:: INFORMATION SHOWN

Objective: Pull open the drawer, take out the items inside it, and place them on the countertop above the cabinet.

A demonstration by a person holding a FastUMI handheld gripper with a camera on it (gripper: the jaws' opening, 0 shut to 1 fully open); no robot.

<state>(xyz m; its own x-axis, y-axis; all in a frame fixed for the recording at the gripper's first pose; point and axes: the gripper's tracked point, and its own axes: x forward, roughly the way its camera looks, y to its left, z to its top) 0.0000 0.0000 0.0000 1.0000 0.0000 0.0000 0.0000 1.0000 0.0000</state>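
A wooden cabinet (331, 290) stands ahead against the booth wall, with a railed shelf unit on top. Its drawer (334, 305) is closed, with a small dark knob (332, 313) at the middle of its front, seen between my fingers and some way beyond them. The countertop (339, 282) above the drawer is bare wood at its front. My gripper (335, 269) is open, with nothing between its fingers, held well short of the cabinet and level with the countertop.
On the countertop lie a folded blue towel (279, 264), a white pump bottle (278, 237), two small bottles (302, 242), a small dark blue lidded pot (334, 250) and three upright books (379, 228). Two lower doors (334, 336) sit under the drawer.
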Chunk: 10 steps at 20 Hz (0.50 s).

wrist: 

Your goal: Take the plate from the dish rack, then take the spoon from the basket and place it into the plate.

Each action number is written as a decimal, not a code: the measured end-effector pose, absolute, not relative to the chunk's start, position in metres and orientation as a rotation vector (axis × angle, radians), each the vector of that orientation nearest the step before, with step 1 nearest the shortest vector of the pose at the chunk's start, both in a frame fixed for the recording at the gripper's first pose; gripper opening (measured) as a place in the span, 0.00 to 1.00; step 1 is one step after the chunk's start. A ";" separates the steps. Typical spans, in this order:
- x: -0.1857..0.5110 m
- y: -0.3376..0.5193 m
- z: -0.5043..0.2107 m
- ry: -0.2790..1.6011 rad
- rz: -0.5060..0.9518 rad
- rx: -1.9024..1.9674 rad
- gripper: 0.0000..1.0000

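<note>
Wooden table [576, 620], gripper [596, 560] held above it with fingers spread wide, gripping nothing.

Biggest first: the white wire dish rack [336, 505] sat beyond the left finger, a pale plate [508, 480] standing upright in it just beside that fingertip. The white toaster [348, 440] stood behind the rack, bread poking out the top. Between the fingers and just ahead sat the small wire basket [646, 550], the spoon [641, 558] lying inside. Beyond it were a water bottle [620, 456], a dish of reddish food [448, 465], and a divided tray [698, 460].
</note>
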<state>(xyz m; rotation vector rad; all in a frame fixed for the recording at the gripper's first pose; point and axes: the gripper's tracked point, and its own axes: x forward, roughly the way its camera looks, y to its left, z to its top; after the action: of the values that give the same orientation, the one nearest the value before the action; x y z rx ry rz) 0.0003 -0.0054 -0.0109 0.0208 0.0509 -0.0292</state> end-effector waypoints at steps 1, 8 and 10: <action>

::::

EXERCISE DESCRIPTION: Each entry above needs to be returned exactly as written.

WRITTEN SOLUTION:
Objective: Pull open the drawer, take out the items inside it, and place them on the countertop above the cabinet.

A demonstration by a person holding a FastUMI handheld gripper with a camera on it (gripper: the jaws' opening, 0 shut to 1 fully open); no robot.

<state>(xyz m; its own x-axis, y-axis; all in a frame fixed for the recording at the gripper's first pose; point and axes: the gripper's tracked point, and its own axes: x forward, roughly the way its camera looks, y to its left, z to its top) 0.0000 0.0000 0.0000 1.0000 0.0000 0.0000 0.0000 1.0000 0.0000</state>
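A wooden cabinet (331, 290) stands ahead against the booth wall, with a railed shelf unit on top. Its drawer (334, 305) is closed, with a small dark knob (332, 313) at the middle of its front, seen between my fingers and some way beyond them. The countertop (339, 282) above the drawer is bare wood at its front. My gripper (335, 269) is open, with nothing between its fingers, held well short of the cabinet and level with the countertop.
On the countertop lie a folded blue towel (279, 264), a white pump bottle (278, 237), two small bottles (302, 242), a small dark blue lidded pot (334, 250) and three upright books (379, 228). Two lower doors (334, 336) sit under the drawer.
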Chunk: 10 steps at 20 Hz (0.50 s).

wrist: 

Your goal: Take the plate from the dish rack, then take the spoon from the basket and place it into the plate.

Each action number is written as a decimal, not a code: the measured end-effector pose, absolute, not relative to the chunk's start, position in metres and orientation as a rotation vector (axis × angle, radians), each the vector of that orientation nearest the step before, with step 1 nearest the shortest vector of the pose at the chunk's start, both in a frame fixed for the recording at the gripper's first pose; gripper opening (measured) as a place in the span, 0.00 to 1.00; step 1 is one step after the chunk's start. A ";" separates the steps. Typical spans, in this order:
- x: -0.1857..0.5110 m
- y: -0.3376..0.5193 m
- z: -0.5043..0.2107 m
- ry: -0.2790..1.6011 rad
- rz: -0.5060..0.9518 rad
- rx: -1.9024..1.9674 rad
- gripper: 0.0000..1.0000

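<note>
Wooden table [576, 620], gripper [596, 560] held above it with fingers spread wide, gripping nothing.

Biggest first: the white wire dish rack [336, 505] sat beyond the left finger, a pale plate [508, 480] standing upright in it just beside that fingertip. The white toaster [348, 440] stood behind the rack, bread poking out the top. Between the fingers and just ahead sat the small wire basket [646, 550], the spoon [641, 558] lying inside. Beyond it were a water bottle [620, 456], a dish of reddish food [448, 465], and a divided tray [698, 460].
</note>
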<state>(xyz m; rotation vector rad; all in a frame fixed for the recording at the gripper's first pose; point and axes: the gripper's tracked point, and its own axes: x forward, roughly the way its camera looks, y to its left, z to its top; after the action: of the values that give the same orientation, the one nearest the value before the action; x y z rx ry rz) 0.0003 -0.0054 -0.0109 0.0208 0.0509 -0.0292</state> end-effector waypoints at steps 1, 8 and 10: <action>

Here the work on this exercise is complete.